La suite de la Paracha décrit une série de situations financières défavorables, dans lesquelles un homme est amené à se défaire de ses biens, puis en arrive même à se “vendre” comme “esclave”, employé juif soumis à un régime particulier pendant la période pour laquelle il s’est engagé.

La dernière étape mentionnée est le cas où il n’a pas trouvé un autre acquéreur qu’un non-juif, ou même d’effectuer le service “civil” dans un temple idolâtre (25, 47-54).

La Paracha s’achève de façon surprenante par les deux versets suivants : “Ne vous faites pas de fausses divinités, et une statue et n’érigez pas pour vous une stèle ; et ne placez pas une pierre de prosternation dans votre pays pour vous prosterner sur elle ; car Je suis Hachem votre Dieu ! Gardez Mes Chabatot, et craignez Mon Mikdach (Sanctuaire) ! Je suis Hachem ! (26, 1-2)”.  

Rachi (citant le Midrach Torat Cohanim) commente ces deux versets de la manière suivante : “Face à celui qui s’est vendu à un non-juif, qu’il ne dise pas : “Puisque mon maître se livre à l’immoralité, moi aussi (je ferai) comme lui, puisque mon maître sert l’idolâtrie, moi aussi (je ferai) comme lui, puisque mon maître profane le Chabat, moi aussi (je ferai) comme lui ; c’est pourquoi ces versets ont été dits.

Et ces paragraphes (successifs de la Paracha) ont été dits dans l’ordre : Au début, le verset avertit sur la Chemita. Et si l’homme a convoité l’argent, et qu’il est devenu suspect d’avoir enfreint les lois de la Chemita (en faisant commerce des fruits de la septième année), il finira par vendre ses biens mobiliers (25, 14), c’est pourquoi le verset (à propos de la vente des biens) suit immédiatement : “et si vous vendez …”; s’il ne revient pas sur son comportement (de sacrifier les règles de la Torah à son avidité …) il finira par vendre son patrimoine immobilier (25, 15-16); s’il ne revient pas sur son comportement, il finira par vendre sa maison (25, 29-30); s’il ne revient pas sur son comportement, il empruntera avec intérêt (25, 35-38); Chacun de ces évènements successifs est plus dur que les précédents. S’il ne revient pas sur son comportement, il finit par se vendre (comme esclave) (25, 39-43). S’il ne revient pas sur son comportement, il ne trouvera pas à se vendre à un Juif, mais à un non-juif (25, 47-54) !” (Guemara Kiddouchin 20a).
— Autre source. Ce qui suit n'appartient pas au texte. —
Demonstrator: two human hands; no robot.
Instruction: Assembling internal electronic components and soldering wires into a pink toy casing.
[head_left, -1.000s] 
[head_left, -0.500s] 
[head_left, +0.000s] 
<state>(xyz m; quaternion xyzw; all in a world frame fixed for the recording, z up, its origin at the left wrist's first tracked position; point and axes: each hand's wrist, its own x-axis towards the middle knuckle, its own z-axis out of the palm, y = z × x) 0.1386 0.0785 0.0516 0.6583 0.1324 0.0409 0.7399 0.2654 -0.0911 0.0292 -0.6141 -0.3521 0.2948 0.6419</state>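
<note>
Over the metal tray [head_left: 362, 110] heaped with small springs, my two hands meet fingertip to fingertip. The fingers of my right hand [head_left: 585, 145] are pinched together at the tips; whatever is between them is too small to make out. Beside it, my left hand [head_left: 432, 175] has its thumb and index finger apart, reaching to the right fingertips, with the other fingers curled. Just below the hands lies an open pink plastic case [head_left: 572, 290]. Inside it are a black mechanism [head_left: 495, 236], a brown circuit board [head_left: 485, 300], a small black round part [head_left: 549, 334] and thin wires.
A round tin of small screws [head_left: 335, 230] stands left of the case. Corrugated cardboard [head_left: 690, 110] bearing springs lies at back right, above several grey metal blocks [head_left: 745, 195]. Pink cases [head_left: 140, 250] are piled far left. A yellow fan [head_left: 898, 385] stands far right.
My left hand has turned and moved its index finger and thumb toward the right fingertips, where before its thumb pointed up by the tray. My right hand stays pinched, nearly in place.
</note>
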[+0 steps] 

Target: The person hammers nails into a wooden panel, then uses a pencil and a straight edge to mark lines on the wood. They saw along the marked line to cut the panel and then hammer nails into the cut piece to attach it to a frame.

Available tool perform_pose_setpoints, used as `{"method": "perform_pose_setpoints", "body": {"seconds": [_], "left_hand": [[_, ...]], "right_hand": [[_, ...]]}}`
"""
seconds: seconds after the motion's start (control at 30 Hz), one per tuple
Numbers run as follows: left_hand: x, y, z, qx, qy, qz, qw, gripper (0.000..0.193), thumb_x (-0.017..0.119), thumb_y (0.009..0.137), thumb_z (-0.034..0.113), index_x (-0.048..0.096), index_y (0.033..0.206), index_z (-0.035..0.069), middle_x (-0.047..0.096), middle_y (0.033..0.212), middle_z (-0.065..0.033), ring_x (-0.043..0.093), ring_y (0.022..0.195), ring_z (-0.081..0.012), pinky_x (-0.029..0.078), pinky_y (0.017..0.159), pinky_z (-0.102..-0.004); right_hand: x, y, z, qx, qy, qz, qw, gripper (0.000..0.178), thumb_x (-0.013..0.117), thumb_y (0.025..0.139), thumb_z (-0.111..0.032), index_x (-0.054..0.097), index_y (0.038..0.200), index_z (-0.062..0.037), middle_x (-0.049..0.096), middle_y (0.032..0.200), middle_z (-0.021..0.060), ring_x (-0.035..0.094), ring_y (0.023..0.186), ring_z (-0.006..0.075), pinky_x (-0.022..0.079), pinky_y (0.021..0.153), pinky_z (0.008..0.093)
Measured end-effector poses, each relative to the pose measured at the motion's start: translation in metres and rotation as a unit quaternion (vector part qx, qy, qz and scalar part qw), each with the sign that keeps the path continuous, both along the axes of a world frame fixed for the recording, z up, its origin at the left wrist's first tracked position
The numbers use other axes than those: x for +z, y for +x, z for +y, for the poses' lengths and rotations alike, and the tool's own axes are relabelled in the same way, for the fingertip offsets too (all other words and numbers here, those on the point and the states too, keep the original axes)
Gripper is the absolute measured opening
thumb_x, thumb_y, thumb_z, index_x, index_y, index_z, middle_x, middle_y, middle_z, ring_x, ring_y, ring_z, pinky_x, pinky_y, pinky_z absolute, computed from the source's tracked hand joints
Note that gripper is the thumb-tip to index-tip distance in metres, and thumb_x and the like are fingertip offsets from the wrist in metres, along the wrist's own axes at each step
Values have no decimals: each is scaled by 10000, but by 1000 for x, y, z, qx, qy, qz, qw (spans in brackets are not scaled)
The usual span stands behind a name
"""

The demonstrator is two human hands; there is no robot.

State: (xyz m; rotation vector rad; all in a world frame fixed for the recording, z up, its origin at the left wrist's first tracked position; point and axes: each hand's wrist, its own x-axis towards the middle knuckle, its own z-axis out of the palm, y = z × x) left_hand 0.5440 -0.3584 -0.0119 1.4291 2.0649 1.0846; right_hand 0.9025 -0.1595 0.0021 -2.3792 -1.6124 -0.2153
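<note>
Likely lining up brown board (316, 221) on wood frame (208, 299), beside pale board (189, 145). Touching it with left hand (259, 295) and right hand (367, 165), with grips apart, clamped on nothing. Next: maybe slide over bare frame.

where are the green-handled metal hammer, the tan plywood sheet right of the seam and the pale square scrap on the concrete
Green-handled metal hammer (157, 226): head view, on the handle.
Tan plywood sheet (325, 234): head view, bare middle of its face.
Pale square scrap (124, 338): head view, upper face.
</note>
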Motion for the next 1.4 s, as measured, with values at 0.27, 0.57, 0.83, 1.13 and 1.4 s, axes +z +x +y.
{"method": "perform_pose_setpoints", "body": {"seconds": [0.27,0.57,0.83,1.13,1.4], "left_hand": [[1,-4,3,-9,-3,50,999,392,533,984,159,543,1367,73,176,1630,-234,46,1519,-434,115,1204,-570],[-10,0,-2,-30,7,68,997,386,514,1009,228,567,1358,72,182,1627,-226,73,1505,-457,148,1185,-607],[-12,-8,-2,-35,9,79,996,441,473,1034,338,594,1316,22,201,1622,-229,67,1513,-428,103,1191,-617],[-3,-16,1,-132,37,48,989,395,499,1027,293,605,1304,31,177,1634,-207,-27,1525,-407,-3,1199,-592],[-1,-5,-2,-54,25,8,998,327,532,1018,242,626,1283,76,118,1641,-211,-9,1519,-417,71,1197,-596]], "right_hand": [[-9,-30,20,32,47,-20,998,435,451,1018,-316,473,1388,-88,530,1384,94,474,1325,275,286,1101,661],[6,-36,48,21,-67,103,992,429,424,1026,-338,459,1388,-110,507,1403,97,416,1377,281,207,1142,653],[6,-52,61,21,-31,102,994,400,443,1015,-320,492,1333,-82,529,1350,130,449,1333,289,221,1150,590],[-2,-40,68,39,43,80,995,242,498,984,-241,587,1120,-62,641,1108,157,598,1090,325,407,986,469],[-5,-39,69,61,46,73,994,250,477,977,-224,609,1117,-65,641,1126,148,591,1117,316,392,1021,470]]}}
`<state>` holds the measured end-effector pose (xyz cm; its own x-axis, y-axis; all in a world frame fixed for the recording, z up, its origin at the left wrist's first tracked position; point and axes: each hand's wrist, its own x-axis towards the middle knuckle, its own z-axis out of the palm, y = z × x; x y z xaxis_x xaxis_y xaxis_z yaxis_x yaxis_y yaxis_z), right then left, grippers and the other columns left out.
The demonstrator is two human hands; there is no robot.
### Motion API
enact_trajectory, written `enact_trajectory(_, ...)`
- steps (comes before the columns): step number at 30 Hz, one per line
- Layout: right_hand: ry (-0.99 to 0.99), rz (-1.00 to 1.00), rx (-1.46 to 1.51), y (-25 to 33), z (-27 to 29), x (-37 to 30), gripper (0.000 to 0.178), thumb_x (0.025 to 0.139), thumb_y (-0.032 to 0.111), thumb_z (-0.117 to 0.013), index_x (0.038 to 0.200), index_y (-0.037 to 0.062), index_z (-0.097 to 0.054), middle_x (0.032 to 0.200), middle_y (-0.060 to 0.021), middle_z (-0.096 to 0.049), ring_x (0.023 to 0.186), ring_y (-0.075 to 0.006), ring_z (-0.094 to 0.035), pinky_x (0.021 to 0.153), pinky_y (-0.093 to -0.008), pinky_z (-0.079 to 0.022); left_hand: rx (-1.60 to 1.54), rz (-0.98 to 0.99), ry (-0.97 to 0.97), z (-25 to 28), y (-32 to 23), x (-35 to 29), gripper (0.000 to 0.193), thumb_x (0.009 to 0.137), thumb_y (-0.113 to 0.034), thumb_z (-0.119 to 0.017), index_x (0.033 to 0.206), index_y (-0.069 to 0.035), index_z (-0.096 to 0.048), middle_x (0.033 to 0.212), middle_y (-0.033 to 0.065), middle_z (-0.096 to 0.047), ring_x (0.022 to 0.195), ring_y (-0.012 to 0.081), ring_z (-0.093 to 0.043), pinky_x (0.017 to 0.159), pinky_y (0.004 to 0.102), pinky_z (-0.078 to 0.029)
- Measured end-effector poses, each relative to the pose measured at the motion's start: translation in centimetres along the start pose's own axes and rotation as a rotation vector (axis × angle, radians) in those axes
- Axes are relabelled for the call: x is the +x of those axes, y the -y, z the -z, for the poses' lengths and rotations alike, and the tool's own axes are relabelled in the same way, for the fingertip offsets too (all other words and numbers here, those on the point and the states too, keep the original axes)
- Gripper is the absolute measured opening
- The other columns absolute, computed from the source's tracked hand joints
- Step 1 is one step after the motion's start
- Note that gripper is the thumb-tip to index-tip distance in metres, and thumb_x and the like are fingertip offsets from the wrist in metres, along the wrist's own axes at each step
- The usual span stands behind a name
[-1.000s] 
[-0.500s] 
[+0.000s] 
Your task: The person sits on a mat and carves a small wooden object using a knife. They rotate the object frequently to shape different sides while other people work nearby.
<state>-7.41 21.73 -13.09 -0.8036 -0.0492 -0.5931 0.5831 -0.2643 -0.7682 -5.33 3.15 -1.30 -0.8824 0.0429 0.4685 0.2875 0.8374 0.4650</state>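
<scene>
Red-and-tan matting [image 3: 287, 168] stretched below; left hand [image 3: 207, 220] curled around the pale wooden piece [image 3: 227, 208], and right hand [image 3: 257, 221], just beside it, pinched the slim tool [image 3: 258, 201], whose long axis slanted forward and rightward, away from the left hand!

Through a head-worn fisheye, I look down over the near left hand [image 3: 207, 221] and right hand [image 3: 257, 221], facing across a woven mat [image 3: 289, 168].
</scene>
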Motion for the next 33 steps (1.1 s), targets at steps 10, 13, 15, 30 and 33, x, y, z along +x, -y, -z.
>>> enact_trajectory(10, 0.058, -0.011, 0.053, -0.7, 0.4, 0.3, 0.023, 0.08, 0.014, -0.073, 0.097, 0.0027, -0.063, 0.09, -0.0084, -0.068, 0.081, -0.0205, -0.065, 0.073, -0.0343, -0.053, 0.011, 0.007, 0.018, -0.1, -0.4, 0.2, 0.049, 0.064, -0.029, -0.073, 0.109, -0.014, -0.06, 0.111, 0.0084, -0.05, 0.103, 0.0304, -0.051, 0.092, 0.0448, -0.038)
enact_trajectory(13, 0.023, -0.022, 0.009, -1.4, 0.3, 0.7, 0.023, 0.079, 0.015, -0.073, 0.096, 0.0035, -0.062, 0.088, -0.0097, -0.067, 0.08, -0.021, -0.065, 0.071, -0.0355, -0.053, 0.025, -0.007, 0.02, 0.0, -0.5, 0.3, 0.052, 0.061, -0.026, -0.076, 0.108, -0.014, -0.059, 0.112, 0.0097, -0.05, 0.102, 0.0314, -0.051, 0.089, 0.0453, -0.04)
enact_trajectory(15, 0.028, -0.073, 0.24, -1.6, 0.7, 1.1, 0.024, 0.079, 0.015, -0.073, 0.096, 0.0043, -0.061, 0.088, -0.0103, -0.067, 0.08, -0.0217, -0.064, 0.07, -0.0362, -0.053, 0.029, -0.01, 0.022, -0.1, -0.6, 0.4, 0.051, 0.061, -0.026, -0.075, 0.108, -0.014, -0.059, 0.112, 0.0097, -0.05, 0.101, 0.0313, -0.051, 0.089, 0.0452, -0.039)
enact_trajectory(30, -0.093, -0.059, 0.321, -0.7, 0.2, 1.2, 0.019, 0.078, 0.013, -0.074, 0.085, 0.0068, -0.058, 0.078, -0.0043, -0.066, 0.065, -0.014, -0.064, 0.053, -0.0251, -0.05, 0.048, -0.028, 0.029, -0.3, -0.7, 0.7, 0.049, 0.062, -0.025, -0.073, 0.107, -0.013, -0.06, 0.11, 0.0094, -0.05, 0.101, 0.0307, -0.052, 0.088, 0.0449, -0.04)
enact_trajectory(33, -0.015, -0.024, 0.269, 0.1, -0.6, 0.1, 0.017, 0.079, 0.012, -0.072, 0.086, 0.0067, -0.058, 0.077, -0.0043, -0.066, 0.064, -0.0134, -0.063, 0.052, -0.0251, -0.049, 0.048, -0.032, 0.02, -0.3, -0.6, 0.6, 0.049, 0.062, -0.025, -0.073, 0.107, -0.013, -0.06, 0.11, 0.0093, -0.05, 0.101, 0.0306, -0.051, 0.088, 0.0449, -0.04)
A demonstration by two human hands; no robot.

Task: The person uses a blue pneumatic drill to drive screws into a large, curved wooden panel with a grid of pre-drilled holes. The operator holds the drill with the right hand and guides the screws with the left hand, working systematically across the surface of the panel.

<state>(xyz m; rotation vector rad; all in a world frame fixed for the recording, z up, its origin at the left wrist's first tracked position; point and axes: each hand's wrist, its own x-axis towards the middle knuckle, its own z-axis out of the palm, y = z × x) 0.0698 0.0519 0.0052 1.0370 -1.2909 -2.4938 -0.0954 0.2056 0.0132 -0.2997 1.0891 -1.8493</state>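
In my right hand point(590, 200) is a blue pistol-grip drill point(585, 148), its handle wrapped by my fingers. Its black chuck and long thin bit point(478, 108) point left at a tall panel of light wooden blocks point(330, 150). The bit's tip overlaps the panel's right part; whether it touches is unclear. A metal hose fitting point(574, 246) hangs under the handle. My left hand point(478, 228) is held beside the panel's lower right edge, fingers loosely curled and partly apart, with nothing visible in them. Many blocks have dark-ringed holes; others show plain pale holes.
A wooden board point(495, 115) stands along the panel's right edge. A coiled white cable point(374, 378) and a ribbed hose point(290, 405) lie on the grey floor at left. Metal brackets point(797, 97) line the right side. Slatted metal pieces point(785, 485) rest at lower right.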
Ces développements appellent nombre de questions :

– Comment comprendre la nécessité de rappeler à un Juif qui est esclave d’un non-juif qu’il ne doit pas imiter les actions méprisables de son maître et transgresser ses obligations de Juif envers Hachem ?!

– A l’opposé, il peut sembler “illusoire” de chercher à rappeler à quelqu’un qui est tombé aussi bas qu’il est encore lié aux Mitsvot de Hachem ! Comment peut-on, par exemple, s’adresser à un Juif aujourd’hui, qui vit plongé dans le monde extérieur, et s’est peut-être même totalement “fondu” dans la société, et lui rappeler qu’il reste soumis à toutes les obligations qui s’appliquent à chaque Juif ?! Qui aurait pensé s’adresser au chef suprême de l’église de France, le Cardinal Lustiger, en lui rappelant qu’il serait “justiciable” après sa mort même sur le fait de déplacer Chabat un objet Mouktsé (interdit), ou sur le temps destiné à l’étude de la Torah qu’il avait gaspillé ?!

– Pourquoi la Torah rattache-t-elle cette “dégringolade” monumentale à la Chemita particulièrement ?!

– Et enfin, comment comprendre que cette Paracha de “déchéance”, et pareillement la suivante, Be’houkotaï, qui décrit les catastrophes de la Galout (Exil) qui guettent le Peuple Juif s’il se détourne de la Torah, fait suite à la Paracha Emor que nous avons lue la semaine dernière, qui décrit l’apogée de la grandeur du Peuple de Hachem dans la Kedoucha élaborée à travers les Parachiot du Séfer Vayikra ?!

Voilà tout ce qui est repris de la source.